* **Your goal**
In your answer, reproduce exactly the lines from the beginning of the listing below through the one containing "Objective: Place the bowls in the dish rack", and only those lines.

* **Provided records**
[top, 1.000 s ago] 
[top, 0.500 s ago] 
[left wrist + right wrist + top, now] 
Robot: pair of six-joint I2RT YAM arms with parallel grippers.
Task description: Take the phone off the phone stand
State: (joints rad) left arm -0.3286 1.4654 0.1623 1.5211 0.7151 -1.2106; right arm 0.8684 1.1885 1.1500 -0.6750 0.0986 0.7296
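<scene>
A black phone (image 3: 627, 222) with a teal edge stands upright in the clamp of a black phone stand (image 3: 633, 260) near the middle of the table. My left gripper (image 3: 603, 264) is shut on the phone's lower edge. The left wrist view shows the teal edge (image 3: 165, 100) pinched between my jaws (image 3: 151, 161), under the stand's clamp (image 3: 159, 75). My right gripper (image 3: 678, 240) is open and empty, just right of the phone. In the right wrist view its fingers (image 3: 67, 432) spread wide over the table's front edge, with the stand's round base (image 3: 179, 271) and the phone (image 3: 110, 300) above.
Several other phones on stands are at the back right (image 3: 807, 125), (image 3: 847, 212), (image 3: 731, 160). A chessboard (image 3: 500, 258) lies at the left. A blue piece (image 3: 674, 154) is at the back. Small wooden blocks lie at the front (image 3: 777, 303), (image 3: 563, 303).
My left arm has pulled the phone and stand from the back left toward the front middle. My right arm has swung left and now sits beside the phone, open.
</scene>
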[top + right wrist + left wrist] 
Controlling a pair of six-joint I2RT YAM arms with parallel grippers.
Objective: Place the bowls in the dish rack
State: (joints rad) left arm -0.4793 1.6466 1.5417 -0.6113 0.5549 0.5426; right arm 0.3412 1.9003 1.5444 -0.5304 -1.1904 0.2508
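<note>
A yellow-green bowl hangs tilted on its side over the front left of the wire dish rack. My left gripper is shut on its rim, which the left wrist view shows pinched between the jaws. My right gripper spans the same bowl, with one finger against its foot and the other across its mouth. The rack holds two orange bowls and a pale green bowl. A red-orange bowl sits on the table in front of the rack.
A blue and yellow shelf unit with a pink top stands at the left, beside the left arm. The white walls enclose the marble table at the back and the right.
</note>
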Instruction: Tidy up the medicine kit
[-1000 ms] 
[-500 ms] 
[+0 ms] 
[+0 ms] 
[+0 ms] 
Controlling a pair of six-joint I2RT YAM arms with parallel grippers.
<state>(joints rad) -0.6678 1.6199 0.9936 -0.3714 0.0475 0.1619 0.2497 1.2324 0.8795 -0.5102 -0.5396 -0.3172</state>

* **Task solution**
[top, 1.000 s ago] 
[top, 0.500 s ago] 
[left wrist + right wrist + top, now] 
Robot: pair of six-joint I2RT YAM arms with parallel grippers.
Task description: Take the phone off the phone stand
State: (joints rad) left arm -0.3286 1.4654 0.1623 1.5211 0.7151 -1.2106; right arm 0.8684 1.1885 1.1500 -0.6750 0.0986 0.7296
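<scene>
A black phone (image 3: 627, 222) with a teal edge stands upright in the clamp of a black phone stand (image 3: 633, 260) near the middle of the table. My left gripper (image 3: 603, 264) is shut on the phone's lower edge. The left wrist view shows the teal edge (image 3: 165, 100) pinched between my jaws (image 3: 151, 161), under the stand's clamp (image 3: 159, 75). My right gripper (image 3: 678, 240) is open and empty, just right of the phone. In the right wrist view its fingers (image 3: 67, 432) spread wide over the table's front edge, with the stand's round base (image 3: 179, 271) and the phone (image 3: 110, 300) above.
Several other phones on stands are at the back right (image 3: 807, 125), (image 3: 847, 212), (image 3: 731, 160). A chessboard (image 3: 500, 258) lies at the left. A blue piece (image 3: 674, 154) is at the back. Small wooden blocks lie at the front (image 3: 777, 303), (image 3: 563, 303).
My left arm has pulled the phone and stand from the back left toward the front middle. My right arm has swung left and now sits beside the phone, open.
</scene>
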[top + right wrist + left wrist] 
Controlling a pair of six-joint I2RT YAM arms with parallel grippers.
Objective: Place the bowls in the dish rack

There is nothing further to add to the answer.